[Opening EXTRACTED DATA section]

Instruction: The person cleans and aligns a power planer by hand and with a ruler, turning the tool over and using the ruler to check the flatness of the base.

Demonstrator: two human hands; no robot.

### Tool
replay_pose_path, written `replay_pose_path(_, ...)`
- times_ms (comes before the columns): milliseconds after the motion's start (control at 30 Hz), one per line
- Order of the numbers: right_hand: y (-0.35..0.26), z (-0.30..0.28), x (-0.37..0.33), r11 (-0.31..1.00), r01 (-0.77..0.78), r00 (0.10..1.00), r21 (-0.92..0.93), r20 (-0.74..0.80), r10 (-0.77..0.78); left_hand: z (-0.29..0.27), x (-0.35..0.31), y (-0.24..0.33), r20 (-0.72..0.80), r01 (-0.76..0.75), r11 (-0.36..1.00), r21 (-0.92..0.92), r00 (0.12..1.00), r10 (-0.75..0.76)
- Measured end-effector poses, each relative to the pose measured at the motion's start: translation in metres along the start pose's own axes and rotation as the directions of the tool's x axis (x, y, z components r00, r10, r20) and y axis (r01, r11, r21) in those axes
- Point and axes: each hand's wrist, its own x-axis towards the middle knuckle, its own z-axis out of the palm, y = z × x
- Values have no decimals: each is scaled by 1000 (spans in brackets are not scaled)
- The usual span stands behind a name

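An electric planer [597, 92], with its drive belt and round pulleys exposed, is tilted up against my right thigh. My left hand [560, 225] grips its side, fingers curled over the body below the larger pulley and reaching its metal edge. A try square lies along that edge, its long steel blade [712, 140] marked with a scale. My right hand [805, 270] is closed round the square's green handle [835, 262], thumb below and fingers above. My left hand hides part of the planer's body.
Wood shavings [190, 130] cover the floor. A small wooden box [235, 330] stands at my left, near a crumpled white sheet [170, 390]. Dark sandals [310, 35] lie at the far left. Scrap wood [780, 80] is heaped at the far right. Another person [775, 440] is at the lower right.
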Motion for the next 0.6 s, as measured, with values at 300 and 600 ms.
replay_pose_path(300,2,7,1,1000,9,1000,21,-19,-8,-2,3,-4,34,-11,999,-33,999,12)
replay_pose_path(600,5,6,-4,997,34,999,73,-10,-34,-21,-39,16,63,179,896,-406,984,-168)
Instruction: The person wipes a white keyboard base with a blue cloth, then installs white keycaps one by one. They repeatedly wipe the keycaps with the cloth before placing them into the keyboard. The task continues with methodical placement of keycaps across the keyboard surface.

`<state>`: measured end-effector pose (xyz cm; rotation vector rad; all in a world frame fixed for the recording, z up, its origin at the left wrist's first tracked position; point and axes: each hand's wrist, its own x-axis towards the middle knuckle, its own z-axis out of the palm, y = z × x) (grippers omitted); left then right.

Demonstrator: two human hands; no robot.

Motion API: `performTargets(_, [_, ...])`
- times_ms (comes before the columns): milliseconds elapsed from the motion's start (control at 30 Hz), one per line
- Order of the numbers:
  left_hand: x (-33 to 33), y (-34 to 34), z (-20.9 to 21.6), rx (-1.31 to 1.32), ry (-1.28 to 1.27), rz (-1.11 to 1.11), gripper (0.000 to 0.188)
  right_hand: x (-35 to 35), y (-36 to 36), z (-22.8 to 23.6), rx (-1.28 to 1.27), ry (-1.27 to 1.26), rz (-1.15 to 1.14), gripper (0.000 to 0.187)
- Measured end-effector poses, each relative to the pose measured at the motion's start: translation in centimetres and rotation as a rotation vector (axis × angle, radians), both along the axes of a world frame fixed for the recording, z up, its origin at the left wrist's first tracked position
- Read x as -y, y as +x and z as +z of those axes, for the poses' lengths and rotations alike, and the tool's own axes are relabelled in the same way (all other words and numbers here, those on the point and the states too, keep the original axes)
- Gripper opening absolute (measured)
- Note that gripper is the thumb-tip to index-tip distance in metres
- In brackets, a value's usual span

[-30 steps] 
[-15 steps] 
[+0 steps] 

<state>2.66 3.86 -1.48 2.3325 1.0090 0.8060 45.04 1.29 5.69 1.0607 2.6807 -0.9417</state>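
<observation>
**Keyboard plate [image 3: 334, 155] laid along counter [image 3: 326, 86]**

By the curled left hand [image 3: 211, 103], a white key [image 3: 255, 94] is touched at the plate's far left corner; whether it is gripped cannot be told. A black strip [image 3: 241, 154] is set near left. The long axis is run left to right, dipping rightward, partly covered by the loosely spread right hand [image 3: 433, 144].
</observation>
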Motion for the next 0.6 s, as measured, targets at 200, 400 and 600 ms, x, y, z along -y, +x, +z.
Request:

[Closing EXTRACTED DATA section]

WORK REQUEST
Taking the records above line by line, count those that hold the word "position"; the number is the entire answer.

RESPONSE TO THIS EXERCISE
2